Posted on 13th September 2010

Maisha, now with OAuth support.

A project I started back last year is Maisha, a command line client to interface to social micro-blogging networks, such as Twitter. On 31st August this year, Twitter depreciated the Basic Authention method of allowing applications to login users with a simple username and password combination. In its place they now use OAuth. (See also the blog post by Marc Mims - author of Net-Twitter).

On the face of it, OAuth seemed a bit confusing, and even the documentation is devoid of decent diagrams to explain it properly. Once I did get it, it was surprising to discover just how easy the concept and implementation is. For the most part Marc Mims has implemented all the necessary work within Net-Twitter, so Maisha only needed to add the code to provide the right URL for authorisation, and allow the user to enter the PIN# that then allows the application to use the Twitter API.

The big advantage to OAuth is that you don't need to save your password in plain text for an application. Once you enter the authorisation PIN#, the token is then saved, and reused each time you start up Maisha to access your Twitter feed.
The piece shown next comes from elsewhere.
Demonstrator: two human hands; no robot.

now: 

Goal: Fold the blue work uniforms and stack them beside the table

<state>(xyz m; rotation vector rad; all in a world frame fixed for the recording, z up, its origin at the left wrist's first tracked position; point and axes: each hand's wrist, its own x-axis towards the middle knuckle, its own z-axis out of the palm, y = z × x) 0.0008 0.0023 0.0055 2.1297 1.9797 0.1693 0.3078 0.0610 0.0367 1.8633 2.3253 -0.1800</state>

As Identi.ca also implements an Open Source version of Twitter, they have also implemented OAuth in their interface. However, there is a slight modification to Net::Twitter needed, so I will wait for Marc to implement that before releasing the next version of Maisha.

So if you have been using Maisha and have been frustrated that you can no longer access Twitter, you now only need to upgrade to App-Maisha-0.14 and all should work again (once you've entered the PIN# of course).

If you are using Maisha, and have any feedback or wishlist suggestions please let me know.